To dive deeper, you begin asking very detailed questions. You have to understand

– Why would customer hand over their information?
– What will they be given in exchange for that information?
– Why would anyone want to be contacted by the sales team?

Also, let’s assume that you are going to set up this form to collect information.

– How will you push people to that form? How many people should fill out the form? Should the sales team get 100% of the leads?
– Can the system do anything to help qualify those leads?
– What kinds of communication should the customer receive?
– Who on the sales team should receive the lead information?

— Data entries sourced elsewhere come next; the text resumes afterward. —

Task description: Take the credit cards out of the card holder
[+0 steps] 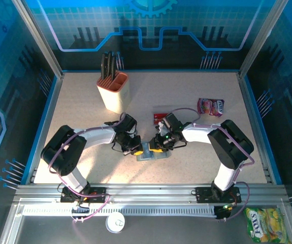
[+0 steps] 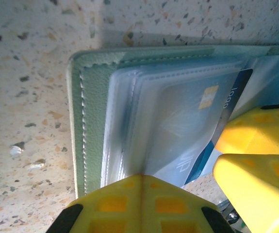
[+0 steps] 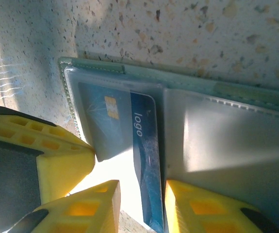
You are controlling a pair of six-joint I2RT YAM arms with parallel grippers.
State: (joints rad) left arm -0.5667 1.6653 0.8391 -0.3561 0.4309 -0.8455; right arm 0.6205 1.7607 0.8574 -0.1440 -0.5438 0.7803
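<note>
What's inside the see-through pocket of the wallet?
A blue plastic card with a gold chip and the word "logo", sticking partly out of the grey-green soft card holder. Whether more cards lie behind it is hidden.

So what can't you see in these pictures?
Top view: the card holder is tiny, half under the left gripper and right gripper; cards uncountable.
Left wrist: the blue card hides mostly behind cloudy sleeves.
Right wrist: the card's end runs off the edge; right gripper's hold unclear.
</note>
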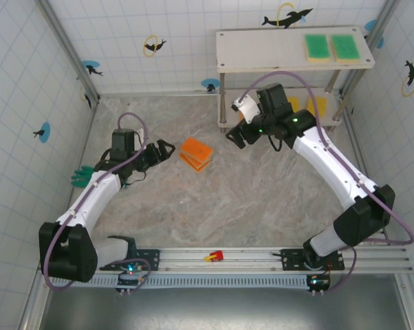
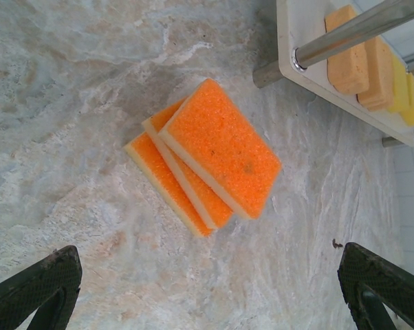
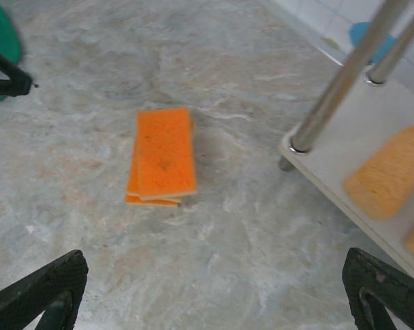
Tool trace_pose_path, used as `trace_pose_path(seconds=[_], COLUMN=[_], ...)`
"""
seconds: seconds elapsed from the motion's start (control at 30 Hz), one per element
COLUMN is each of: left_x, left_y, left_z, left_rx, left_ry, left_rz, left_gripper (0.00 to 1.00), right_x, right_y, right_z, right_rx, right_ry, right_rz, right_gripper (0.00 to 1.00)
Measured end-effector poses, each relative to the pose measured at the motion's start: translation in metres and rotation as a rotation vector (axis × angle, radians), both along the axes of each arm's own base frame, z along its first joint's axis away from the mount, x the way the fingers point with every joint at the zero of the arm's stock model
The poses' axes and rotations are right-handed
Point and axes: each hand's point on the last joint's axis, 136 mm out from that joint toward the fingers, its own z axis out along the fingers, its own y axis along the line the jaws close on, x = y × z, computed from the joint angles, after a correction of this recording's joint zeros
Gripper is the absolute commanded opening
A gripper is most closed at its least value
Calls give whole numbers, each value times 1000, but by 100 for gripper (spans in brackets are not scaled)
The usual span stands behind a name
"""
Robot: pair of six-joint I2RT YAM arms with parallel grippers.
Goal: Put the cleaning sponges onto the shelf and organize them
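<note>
Roughly at the middle of the table (image 1: 276, 199), a little toward its far edge, a fanned stack of orange sponges (image 1: 195, 152) lies flat on the marbled top, with both arms reaching in at it. The left gripper (image 1: 167, 148) is just beside the stack on its left, and the right gripper (image 1: 236, 135) is near it on the right and a little farther back. Neither touches it. In each wrist view the stack sits ahead of the fingers, whose dark tips stand wide apart with nothing between them. The shelf (image 1: 262, 51) stands at the far right corner of the table, its near left leg close to the stack. Two green sponges (image 1: 331, 47) lie side by side at the right end of its top board. On the lower board, pale orange sponges (image 2: 362, 58) and yellow sponges (image 2: 408, 86) lie in a row.
</note>
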Motion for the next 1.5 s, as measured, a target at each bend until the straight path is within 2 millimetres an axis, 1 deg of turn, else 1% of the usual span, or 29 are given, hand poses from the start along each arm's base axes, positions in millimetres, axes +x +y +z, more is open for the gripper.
trace_pose_path(seconds=[0.1,0.17,0.23,0.33,0.4,0.47,0.6,0.73,1.03,1.13,1.33,1.4,1.5], left_x=[1,0,0,0,0,0,1,1,1,2,2,2,2], left_y=[-1,-1,-1,-1,-1,-1,0,2,3,4,5,6,6], left_z=[-7,-13,-16,-16,-16,-16,-17,-18,-18,-17,-18,-18,-18], left_rx=[-10,-11,-14,-22,-24,-28,-29,-24,-29,-30,-31,-30,-29], left_ry=[24,45,58,66,69,73,79,84,106,104,114,117,117], left_rz=[6,10,16,24,28,33,46,58,79,84,100,105,106], left_gripper=[97,97,97,97,97,97,97,97,97,97,97,97,97], right_x=[-2,-4,-7,-9,-10,-10,-9,-2,2,3,8,11,16], right_y=[21,34,47,57,62,65,72,80,87,89,93,96,102], right_z=[-19,-38,-61,-93,-108,-117,-121,-122,-125,-131,-153,-154,-149], right_rx=[-13,-29,-47,-70,-81,-84,-79,-67,-57,-62,-75,-64,-41], right_ry=[32,72,125,201,236,254,259,252,232,236,263,259,231], right_rz=[50,83,114,138,146,147,145,145,155,158,150,143,135], right_gripper=[98,98,98,98,98,98,98,98,98,98,98,98,98])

These are just example questions about this one topic. Keep in mind that you should uncovering many topics. Other examples details that customers forget to discuss with you are things like:

– We need some customers/partners/resellers to be able to log into the site
– We need customers to sign up for email newsletters. We need their email to go directly into our Email Marketing Software
– We have a product that we want to sell on our website
– We need to collect payments for services on our website
– We need to be able to export specific reports from the website
– We have a seasonal event that will require a custom page with a custom design
– We need customer information to push into our CRM

The over laying point here is that you can not rely on your customer to tell you everything. Internally, their team may have been discussing these ideas for months, but if they don’t “remember” to tell you about them they may either assume that you already know these things, or they may simply think that these features are included or easy to add on later.

Note that once you begin uncovering these kinds of details usually the customer will begin remembering and revealing all the required features.

From experience, I can tell you that getting through these questions early in the project will ensure that the end result satisfy’s the customers needs. I always tell people that projects are 75% planning and discovery and 25% building the end result. Often I get push back that I’m requiring too much, or diving too deep but the projects in which we didn’t dive deep, the customer was not satisfied with the final result.

My advice is to “interview” the customer early and often. Get as much detail out of their brain as possible and get it all on paper. Once you have it formalized into a document, you then have a real scope of work and a set of blueprints to begin working against. Later down the road, if a customer tells you that a feature is missing or that you missed an important aspect of the project, you’ll have that discovery document to lean on. If it doesn’t come up in discovery and you’ve done very thorough requirements gathering, then it isn’t in the scope and requires a change order.